5.NEJM: Chinese scientists reveal early transmission of novel coronavirus in Wuhan, China in 2019

doi: 10.1056 / NEJMoa2001316

In a new study, researchers from the China center for disease control and prevention (China CDC), several provincial, municipal or district centers for disease control and prevention, and the university of Hong Kong analyzed data from the first 425 laboratory-confirmed cases in Wuhan to describe the epidemiological characteristics and transmission dynamics of the 2019-nCoV pneumonia. In this study, these researchers provided a preliminary assessment of 2019-nCoV pneumonia transmission kinetics and epidemiological characteristics.

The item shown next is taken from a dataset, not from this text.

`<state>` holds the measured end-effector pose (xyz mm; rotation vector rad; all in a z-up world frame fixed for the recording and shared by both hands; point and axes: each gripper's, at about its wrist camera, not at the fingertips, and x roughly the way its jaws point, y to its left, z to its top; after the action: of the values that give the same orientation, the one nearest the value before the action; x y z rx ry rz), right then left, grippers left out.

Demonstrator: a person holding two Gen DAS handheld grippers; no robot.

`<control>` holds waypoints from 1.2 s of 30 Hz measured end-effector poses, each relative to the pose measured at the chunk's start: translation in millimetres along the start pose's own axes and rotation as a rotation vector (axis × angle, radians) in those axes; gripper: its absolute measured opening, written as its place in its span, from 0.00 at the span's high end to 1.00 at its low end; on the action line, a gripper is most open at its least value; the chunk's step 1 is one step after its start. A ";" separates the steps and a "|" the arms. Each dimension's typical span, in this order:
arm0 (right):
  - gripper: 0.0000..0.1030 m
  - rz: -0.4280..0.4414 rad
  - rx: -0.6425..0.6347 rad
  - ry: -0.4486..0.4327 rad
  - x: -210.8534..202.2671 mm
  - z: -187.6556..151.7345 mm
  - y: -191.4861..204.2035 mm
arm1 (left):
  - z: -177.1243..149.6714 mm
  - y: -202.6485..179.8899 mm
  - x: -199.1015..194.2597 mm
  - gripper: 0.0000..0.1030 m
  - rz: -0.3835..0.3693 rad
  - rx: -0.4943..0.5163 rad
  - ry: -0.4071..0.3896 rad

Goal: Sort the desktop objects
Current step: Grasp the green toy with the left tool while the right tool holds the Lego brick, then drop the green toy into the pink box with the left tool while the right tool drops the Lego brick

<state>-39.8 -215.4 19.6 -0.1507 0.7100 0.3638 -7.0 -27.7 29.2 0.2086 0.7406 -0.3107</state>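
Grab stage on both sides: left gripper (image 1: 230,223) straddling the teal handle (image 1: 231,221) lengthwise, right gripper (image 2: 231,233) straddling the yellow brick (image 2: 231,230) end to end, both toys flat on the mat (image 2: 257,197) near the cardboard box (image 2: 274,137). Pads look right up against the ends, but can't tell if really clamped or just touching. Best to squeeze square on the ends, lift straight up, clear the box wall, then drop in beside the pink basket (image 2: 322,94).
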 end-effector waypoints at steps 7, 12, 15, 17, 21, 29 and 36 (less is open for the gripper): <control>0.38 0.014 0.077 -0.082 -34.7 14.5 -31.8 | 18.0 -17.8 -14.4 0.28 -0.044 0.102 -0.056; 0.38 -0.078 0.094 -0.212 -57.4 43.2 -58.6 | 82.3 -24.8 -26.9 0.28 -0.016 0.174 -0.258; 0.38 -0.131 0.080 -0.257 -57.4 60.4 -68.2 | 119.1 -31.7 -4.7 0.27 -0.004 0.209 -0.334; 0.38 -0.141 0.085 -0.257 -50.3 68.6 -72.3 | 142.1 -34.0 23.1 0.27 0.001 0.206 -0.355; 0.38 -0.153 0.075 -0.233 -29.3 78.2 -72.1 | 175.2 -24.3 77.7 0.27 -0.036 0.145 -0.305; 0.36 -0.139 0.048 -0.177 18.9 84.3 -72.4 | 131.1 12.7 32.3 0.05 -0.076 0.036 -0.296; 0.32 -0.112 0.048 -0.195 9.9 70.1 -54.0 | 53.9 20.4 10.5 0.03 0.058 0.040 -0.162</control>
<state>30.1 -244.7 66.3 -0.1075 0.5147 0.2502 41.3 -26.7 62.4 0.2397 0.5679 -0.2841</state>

6. Scientists focus on latency of new coronavirus 2019-nCoV

news source: Scientists Zero in on the Novel Coronavirus’s Incubation Period

On January 25, 2020, Ma Xiaowei, director of the National Health Council of China, announced that researchers believe that the incubation period (the time required for an infected person to develop symptoms) of the new coronavirus 2019-nCoV can be as long as 14 days. He also said that during this incubation period, at least some patients seemed to be able to transmit the virus. Scientists plan to study how the virus interacts with the immune system in human respiratory tract cell lines.

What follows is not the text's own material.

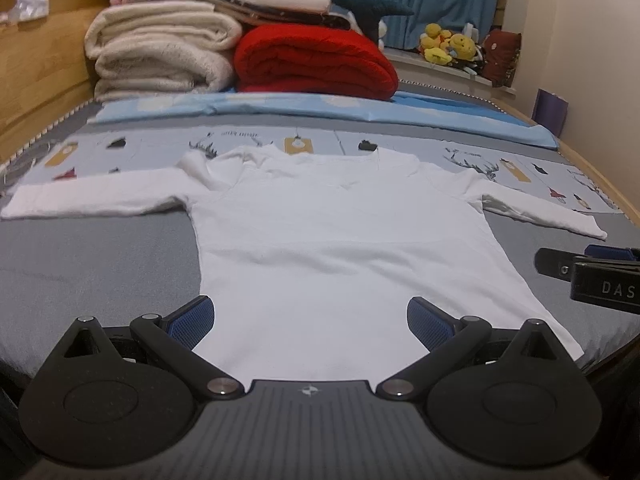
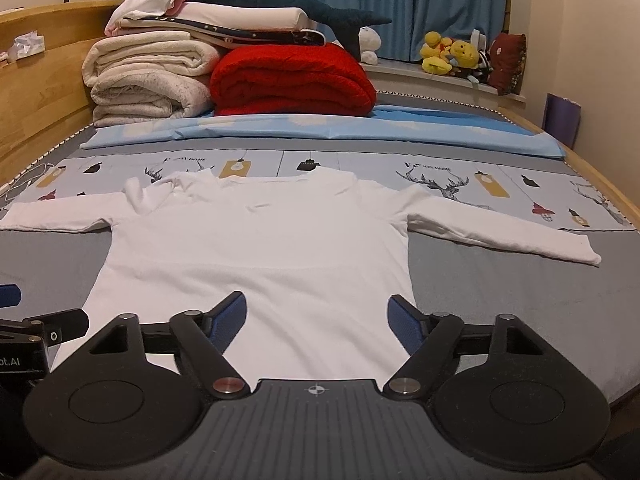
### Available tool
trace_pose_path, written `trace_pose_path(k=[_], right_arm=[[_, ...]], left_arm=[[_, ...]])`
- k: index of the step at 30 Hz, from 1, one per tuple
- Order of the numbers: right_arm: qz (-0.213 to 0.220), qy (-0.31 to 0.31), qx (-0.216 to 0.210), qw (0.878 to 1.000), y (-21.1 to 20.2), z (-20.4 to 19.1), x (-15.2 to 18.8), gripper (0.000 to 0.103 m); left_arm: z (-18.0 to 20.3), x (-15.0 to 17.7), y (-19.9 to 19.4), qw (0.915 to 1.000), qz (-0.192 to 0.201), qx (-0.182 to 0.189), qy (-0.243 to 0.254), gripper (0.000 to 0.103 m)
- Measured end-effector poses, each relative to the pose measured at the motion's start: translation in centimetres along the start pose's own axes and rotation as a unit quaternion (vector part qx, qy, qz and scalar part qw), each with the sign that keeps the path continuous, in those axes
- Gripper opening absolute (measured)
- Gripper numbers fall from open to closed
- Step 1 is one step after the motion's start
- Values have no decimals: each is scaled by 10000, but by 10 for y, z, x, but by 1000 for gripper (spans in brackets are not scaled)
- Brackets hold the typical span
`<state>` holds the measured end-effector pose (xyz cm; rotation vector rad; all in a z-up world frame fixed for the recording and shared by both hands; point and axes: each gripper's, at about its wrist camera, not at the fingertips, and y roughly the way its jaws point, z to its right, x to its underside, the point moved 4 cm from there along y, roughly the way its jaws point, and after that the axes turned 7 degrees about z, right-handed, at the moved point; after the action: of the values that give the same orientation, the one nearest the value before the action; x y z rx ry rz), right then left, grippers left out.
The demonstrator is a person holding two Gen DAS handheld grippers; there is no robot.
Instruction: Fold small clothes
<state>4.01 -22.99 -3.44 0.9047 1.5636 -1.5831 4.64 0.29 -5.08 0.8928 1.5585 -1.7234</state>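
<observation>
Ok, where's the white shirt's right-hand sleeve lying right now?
In the right wrist view, the sleeve stretches flat toward the right side of the bed, across the grey sheet and the deer-print cloth, right of the open right gripper.

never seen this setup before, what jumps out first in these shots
A white long-sleeved shirt lies flat in the middle of the bed, sleeves spread to both sides. Behind it, by the headboard, a bright red folded blanket sits beside a stack of cream blankets. Both grippers, left and right, stand open over the shirt's hem.
</observation>
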Motion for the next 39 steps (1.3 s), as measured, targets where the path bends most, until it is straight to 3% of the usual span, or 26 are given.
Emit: trace_pose_path(k=[3,6,10,16,20,23,24,26,29,32,35,39], right_arm=[[-78,95,66,9999,5,7,0,56],[-218,246,232,9992,18,24,-1,55],[-677,597,739,9932,45,60,5,56],[-1757,1370,1260,9667,88,101,46,56],[-2204,1457,1408,9541,102,106,70,56],[-2354,1470,1438,9499,103,104,80,51],[-2379,1487,1415,9494,104,103,81,47],[-2395,1479,1391,9494,103,102,83,22],[-2416,1624,1230,9488,100,103,84,4],[-2468,1559,1166,9493,95,105,85,3],[-2465,1414,1348,9493,93,111,84,2],[-2083,1462,1593,9538,83,120,71,3]], left_arm=[[-12,1,8,9997,-156,-135,-145,94],[-32,3,23,9976,-424,-362,-414,83],[-69,10,46,9895,-905,-795,-796,79],[-111,29,72,9730,-1560,-1107,-1291,70],[-121,48,80,9649,-1981,-1076,-1349,45],[-119,48,76,9721,-1916,-886,-1019,3],[-121,47,73,9729,-1882,-884,-1013,3],[-127,40,67,9759,-1683,-1062,-900,3],[-136,37,59,9753,-1658,-1145,-903,3],[-137,42,59,9718,-1840,-1201,-857,4],[-133,40,60,9682,-1930,-1229,-1010,12],[-123,25,51,9798,-1508,-905,-954,25]])
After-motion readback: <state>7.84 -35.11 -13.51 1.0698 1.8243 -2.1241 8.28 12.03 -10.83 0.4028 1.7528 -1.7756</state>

7. NEJM: U.S.’s first 2019-nCoV coronavirus confirmed case treatment record

doi: 10.1056 / NEJMoa2001191

In a new case report, researchers from the 2019-nCoV case investigation team in Washington State reported the epidemiological and clinical characteristics of the first 2019-nCoV infection confirmed in the United States, and described the identification cases, diagnosis, monitoring and management of clinical course, including from the initial mild symptoms in this patient to sicken nine days progress to pneumonia.

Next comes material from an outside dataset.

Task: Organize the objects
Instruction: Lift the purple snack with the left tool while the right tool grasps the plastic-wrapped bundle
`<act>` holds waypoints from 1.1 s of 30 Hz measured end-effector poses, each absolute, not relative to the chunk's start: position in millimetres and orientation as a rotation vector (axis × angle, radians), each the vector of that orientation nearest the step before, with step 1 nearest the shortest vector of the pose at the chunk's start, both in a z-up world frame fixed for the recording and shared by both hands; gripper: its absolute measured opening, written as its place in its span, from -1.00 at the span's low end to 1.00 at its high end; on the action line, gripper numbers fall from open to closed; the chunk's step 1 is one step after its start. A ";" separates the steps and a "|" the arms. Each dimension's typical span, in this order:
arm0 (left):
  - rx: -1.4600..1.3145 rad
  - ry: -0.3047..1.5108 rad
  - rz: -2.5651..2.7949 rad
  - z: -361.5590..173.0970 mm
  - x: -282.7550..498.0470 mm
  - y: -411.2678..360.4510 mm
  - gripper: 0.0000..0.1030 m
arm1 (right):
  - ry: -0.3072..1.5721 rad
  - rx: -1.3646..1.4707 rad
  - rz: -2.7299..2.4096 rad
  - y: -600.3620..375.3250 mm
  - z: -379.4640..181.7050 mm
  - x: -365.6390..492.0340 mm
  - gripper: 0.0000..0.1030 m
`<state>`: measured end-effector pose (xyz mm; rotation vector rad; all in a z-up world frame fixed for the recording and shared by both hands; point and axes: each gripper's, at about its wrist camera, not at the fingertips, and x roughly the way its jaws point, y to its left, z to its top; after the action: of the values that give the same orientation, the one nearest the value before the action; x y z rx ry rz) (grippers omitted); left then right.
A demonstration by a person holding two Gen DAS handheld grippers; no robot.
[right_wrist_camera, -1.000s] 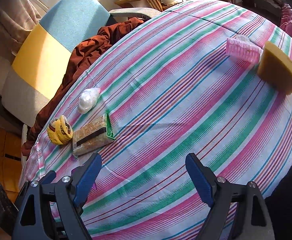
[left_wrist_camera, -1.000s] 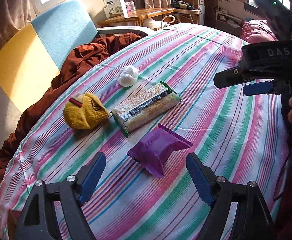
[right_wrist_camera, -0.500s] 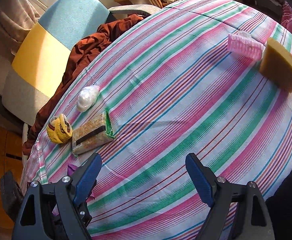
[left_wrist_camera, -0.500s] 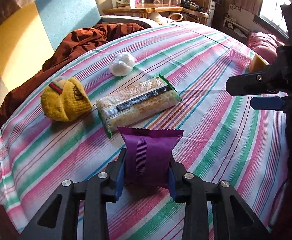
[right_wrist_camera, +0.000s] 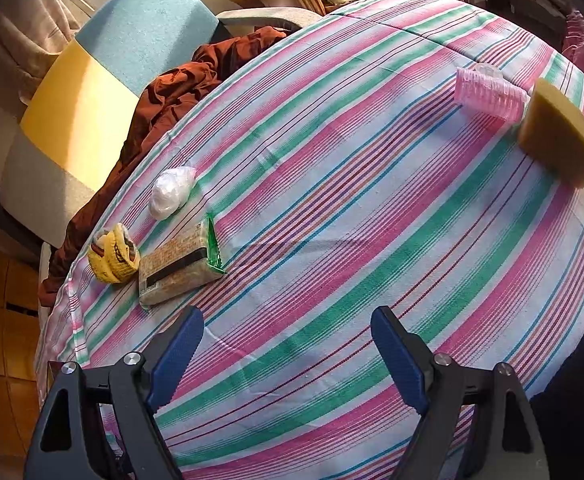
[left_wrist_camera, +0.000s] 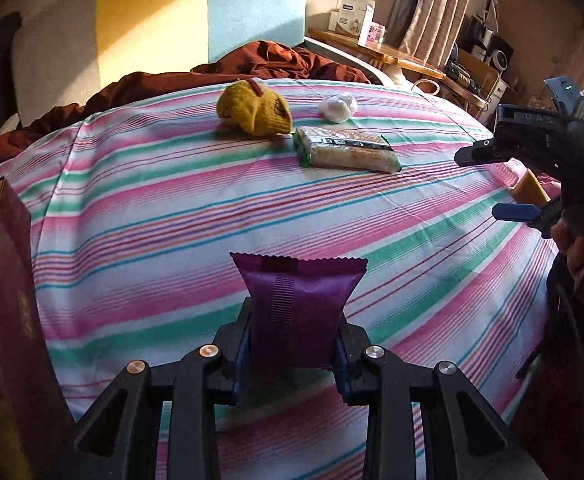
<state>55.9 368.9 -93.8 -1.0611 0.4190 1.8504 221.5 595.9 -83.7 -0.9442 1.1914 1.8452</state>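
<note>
Left gripper [left_wrist_camera: 294, 344] clamped on purple packet [left_wrist_camera: 298, 312]; beyond it, cracker pack [left_wrist_camera: 346, 154], yellow hat [left_wrist_camera: 253, 110]. Right gripper [right_wrist_camera: 287, 356] wide open, empty; sponge [right_wrist_camera: 558, 134], pink roller [right_wrist_camera: 488, 94] far ahead.

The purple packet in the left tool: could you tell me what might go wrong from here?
1. The left tool pinches only the purple packet's lower end, so it could slip or get crushed.
2. A dark red box stands close on the left; swinging that way might knock it.

The purple packet's [left_wrist_camera: 296, 312] lower sides sat hidden behind the left gripper's [left_wrist_camera: 292, 354] pads. A dark red box [left_wrist_camera: 15, 300] was cut off at the left edge, its gold lettering unreadable.
</note>
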 end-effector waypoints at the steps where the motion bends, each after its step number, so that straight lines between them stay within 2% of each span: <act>1: -1.060 0.416 1.847 -96.2 56.5 367.3 -0.36 | 1.187 -0.948 1.847 595.5 -83.7 220.9 0.69; 16: -0.934 0.432 1.866 -104.6 58.1 375.7 -0.35 | 1.117 -1.044 1.983 580.7 -76.1 188.1 0.69; 24: -0.922 0.409 1.863 -105.5 57.4 374.0 -0.35 | 1.079 -1.021 2.025 624.8 -57.0 127.8 0.69; 30: -0.927 0.384 1.853 -106.4 55.3 373.0 -0.34 | 1.026 -1.073 1.962 659.2 -73.4 69.5 0.57; 32: -0.930 0.377 1.850 -106.7 54.6 373.1 -0.34 | 1.022 -1.107 1.934 668.6 -84.6 55.2 0.46; 33: -0.931 0.373 1.848 -106.9 54.1 373.1 -0.34 | 1.026 -1.138 1.933 671.5 -91.5 49.8 0.30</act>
<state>54.1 373.1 -106.9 -0.9313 0.3729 1.8480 49.8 671.5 -91.5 -1.1377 1.0259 1.9332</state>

8. Lancet: Alarmist or sensationalist? New study estimates that as many as 75,800 people in Wuhan could be infected with 2019-nCoV coronavirus

doi: 10.1016 / S0140-6736 (20) 30260-9

In a new model study, researchers from the University of Hong Kong, China estimated that as of January 25, 2020, as many as 75,800 people in Wuhan, China could be infected with the 2019 novel coronavirus (2019-nCoV). They caution that the true scale of the 2019-nCoV outbreak and its pandemic potential remain unclear, given the absence of a reliable and detailed timetable for records of suspected cases, probable cases and confirmed cases and close contacts. This new estimate also suggests that dozens of 2019-nCoV infection cases may have been introduced from Wuhan by major cities in China, enough to trigger a local outbreak.

Figure 2 Major routes of outbound air and train travel originating from Wuhan during chunyun, 2019

9. Nat Commun: SKP2 inhibitors such as niclosamide reduce MERS-CoV coronavirus replication in vitro by up to 28,000 times

doi: 10.1038 / s41467-019-13659-4

In a new study, researchers from research institutes such as the University of Munich in Germany have discovered a cell recovery process called autophagy as a potential target against MERS-CoV. They report that autophagy-inducing substances, including certain drugs that have been approved for sale, can greatly reduce the replication rate of the virus. The researchers will also test whether SKP2 inhibitors might fight other coronaviruses, such as severe acute respiratory syndrome (SARS) coronavirus (SARS-CoV) and the new coronavirus (2019-nCoV) currently raging in China.

10.Science sub-journal: Modified cyclodextrin molecules can be used as broad-spectrum virus-killing drugs, while preventing the development of virus resistance

doi: 10.1126 / sciadv.aax9318

In a new study, researchers from Switzerland, Canada, the United Kingdom, and the United States have developed new antiviral substances made from sugar molecules. They can kill the virus on contact and may help fight viral outbreaks. They found they could be used to treat viral infections such as herpes simplex virus (HSV), respiratory syncytial virus (RSV), hepatitis C virus (HCV), and Zika virus (ZIKV). Although in the early stages of development, the broad-spectrum activity of these new antiviral substances may also be effective against newly circulating viral diseases, such as the novel coronavirus (2019-nCoV) epidemic that has recently raged in China.